Re: regproc's lack of certainty is dangerous - Mailing list pgsql-hackers

From Tom Lane
Subject Re: regproc's lack of certainty is dangerous
Date
Msg-id 236.1047510236@sss.pgh.pa.us
Whole thread Raw
In response to Re: regproc's lack of certainty is dangerous  (Joe Conway <mail@joeconway.com>)
Responses Re: regproc's lack of certainty is dangerous  (Joe Conway <mail@joeconway.com>)
Re: regproc's lack of certainty is dangerous  (Joe Conway <mail@joeconway.com>)
List pgsql-hackers
Joe Conway <mail@joeconway.com> writes:
> Tom Lane wrote:
>> I am not sure what to do about columns that
>> have datatypes without matching array types, though (that would include
>> array columns and domains, IIRC).  Maybe use array of bytea to hold the
>> internal representation of the type?

> ISTM that the best (if not the only feasible) approach is using array of 
> bytea to hold the internal representation of the type.

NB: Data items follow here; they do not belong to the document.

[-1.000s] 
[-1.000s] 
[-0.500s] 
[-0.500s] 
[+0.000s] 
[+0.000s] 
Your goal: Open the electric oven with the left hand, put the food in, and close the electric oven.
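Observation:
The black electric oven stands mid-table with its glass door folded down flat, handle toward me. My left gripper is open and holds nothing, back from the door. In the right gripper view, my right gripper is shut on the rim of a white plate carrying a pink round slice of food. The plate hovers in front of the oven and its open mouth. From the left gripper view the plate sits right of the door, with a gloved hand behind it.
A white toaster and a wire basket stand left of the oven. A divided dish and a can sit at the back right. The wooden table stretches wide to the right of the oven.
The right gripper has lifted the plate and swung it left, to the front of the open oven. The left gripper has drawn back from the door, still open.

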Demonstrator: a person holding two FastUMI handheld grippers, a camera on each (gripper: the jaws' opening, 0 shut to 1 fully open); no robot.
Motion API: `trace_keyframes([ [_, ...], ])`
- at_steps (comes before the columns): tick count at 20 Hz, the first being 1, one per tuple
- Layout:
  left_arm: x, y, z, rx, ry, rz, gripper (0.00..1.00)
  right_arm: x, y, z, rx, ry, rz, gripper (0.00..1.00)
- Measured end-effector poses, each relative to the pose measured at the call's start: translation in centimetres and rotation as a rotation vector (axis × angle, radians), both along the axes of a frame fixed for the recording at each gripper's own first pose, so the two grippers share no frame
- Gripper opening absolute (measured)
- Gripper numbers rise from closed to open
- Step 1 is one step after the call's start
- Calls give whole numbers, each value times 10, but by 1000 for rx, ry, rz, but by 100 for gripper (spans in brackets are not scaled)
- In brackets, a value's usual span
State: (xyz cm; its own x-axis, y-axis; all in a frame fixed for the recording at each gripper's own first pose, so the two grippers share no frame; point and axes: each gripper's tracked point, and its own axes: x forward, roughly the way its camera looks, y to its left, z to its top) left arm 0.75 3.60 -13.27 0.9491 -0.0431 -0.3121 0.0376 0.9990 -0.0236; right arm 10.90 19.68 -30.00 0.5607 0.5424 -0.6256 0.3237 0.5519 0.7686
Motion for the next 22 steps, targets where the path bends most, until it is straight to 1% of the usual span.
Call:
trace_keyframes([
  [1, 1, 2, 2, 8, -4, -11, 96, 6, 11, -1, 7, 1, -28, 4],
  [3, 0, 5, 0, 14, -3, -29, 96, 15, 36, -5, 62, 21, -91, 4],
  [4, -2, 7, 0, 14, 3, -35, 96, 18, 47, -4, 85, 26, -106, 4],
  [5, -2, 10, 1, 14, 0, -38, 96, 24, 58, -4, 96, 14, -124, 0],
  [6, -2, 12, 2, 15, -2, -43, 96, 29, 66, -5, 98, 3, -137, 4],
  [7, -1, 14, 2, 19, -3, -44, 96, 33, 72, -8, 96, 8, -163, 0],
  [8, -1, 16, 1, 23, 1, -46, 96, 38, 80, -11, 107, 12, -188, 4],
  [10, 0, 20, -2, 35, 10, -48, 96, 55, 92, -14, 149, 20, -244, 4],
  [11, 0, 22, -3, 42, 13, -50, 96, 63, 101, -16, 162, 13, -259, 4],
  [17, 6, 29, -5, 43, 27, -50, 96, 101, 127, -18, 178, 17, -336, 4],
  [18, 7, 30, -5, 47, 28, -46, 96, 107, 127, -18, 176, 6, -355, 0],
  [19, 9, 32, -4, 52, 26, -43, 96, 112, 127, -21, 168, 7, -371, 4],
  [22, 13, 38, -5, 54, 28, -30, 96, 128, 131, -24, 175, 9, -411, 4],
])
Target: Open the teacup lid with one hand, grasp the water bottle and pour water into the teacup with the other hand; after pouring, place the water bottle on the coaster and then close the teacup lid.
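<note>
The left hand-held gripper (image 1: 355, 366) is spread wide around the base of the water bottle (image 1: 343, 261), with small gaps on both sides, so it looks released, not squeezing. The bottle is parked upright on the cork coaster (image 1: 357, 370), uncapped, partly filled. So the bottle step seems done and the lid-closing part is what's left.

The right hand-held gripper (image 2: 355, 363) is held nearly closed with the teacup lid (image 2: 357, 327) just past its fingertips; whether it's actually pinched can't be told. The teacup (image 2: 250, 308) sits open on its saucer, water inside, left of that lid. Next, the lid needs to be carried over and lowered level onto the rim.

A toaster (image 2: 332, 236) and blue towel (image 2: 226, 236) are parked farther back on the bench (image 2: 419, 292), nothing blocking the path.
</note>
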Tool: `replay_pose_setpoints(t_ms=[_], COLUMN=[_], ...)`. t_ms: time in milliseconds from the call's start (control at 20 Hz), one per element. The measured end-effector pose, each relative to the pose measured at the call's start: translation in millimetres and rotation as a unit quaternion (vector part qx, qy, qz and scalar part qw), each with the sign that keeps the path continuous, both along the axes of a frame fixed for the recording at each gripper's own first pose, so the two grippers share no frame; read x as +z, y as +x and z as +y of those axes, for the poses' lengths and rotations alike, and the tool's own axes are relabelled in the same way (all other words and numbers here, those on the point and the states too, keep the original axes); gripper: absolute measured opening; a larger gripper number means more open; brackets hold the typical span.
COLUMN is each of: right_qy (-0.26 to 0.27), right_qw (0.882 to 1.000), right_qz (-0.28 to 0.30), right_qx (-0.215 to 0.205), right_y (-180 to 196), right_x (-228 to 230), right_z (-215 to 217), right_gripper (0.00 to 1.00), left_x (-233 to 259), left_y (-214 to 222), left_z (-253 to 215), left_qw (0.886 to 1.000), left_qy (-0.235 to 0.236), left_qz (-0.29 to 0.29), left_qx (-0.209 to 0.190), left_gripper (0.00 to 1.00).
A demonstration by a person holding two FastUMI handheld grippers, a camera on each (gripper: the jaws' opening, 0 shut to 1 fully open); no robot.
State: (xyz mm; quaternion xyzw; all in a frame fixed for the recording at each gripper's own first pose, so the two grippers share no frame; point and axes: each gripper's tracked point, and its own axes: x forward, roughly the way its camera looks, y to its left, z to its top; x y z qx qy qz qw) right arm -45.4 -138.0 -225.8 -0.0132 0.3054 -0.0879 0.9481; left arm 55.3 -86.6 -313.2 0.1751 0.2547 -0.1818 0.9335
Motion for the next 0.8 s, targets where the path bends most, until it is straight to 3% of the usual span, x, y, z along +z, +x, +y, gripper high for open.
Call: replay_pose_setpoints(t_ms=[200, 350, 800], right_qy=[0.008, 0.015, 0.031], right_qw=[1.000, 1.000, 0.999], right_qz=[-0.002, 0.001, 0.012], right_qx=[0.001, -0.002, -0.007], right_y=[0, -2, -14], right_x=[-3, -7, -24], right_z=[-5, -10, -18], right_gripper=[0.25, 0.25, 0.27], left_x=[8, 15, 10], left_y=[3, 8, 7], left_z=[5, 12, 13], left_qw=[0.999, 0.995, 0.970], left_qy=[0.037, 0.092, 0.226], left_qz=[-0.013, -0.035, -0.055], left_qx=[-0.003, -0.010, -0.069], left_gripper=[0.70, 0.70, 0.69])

I'd like "select * from pg_statistic" to still produce readable output
whenever possible, though.  The bytea approach falls down badly on that
score, so I don't want to resort to it except where I absolutely must.

I think that we can actually get away (from an implementation point of
view) with a column containing arrays of different base types; array_out
will still work AFAIR.  It's an interesting question though how such a
column could reasonably be declared.  This ties into your recent
investigations into polymorphic array functions, perhaps.

Maybe "anyarray" shouldn't be quite so pseudo a pseudotype?